The Pacific Island Fisheries Forum Agency (FFA) and New Zealand Defence Force (NZDF) provided additional intelligence to the monitoring program, including verification of scans from air and sea patrols.
“What Tuvalu is doing here is important, because access fees paid by foreign vessels fishing their waters represent more than fifty-five percent of government revenue,” said fisheries compliance advisor Francisco Blaha. Blaha has worked in Pacific Island fisheries for over 30 years, and collaborated with Starboard on the Tuvalu project.
“Satellite reconnaissance is due to become a regular tool for us to learn about the patterns of dark vessel activity, which supports our intelligence analysis work on key high-risk areas and targets to direct surface and air assets,” FFA Surveillance Operations Officer Yohni Fepuleai said.
Supporting Pacific Island countries such as Tuvalu to harness the potential of their natural resources, especially fisheries, in a sustainable way lies at the heart of poverty reduction – part of why the World Bank is contributing funds.
“Combating illegal fishing through conventional approaches, supported by technology such as satellite monitoring, is key to achieving this goal,” World Bank Senior Natural Resource Management Specialist Iretomiwa Olatunji, who is also a team leader for the PROP project, said.
The project team will offer training to local authorities to understand the technology and its potential to merge different types of data to aid fisheries enforcement. The Pacific Islands, meanwhile, are benefitting from a series of satellite monitoring programs aimed at reducing IUU fishing.

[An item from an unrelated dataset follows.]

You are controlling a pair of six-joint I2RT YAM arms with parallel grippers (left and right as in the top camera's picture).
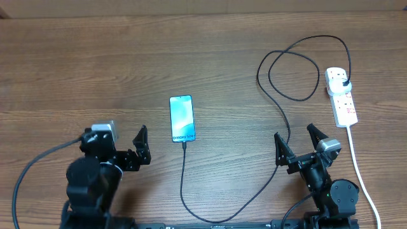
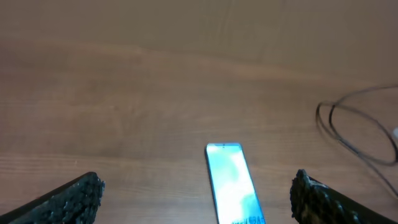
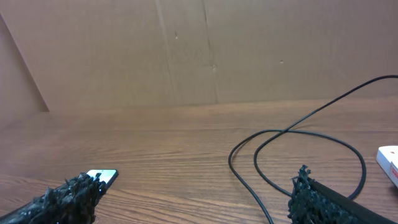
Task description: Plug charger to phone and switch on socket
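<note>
Phone (image 1: pixel 182 119): slim, lying flat on the table (image 1: pixel 95 70). The screen is lit blue-white, with text along the short edge nearest the arms. It lies just ahead of the left gripper (image 1: pixel 144 147), slightly to its right, and well to the left of the right gripper (image 1: pixel 297 141).

Both grippers stand spread wide, holding nothing.

Charger (image 1: pixel 182 168): thin black cable. Its tip meets the phone's near edge and its plug sits in the socket (image 1: pixel 345 105), ahead and to the right of the right gripper.

Whether the tip is fully seated cannot be told. The switch positions are too small to read. The right wrist view cuts the socket off at the frame edge, and the left wrist view crops the phone's near end.
</note>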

A May meeting in Tokyo of the Quadrilateral Security Dialogue (Quad), an organization involving Australia, India, Japan and the U.S., saw the launch of the Indo Pacific Partnership for Maritime Domain Awareness, an intelligence-led initiative to assist poorer states in the Pacific to combat IUU. That partnership plans to engage commercial satellite operators to track vessels suspected of fishing illegally.
Separately, the Joint Analytical Cell (JAC) was launched earlier this year by the USAID-funded International Monitoring, Control and Surveillance Network alongside data focused monitoring groups Global Fishing Watch and TM Tracking (TMT), a satellite monitoring firm. The JAC aims to give lower-income coastal states greater access to fisheries intelligence, and offer the nations more targeted analysis on IUU.
“Regional collaborations, like this operation, support ongoing research as we see a rapid increase in new technology in this area,” Lehmann said.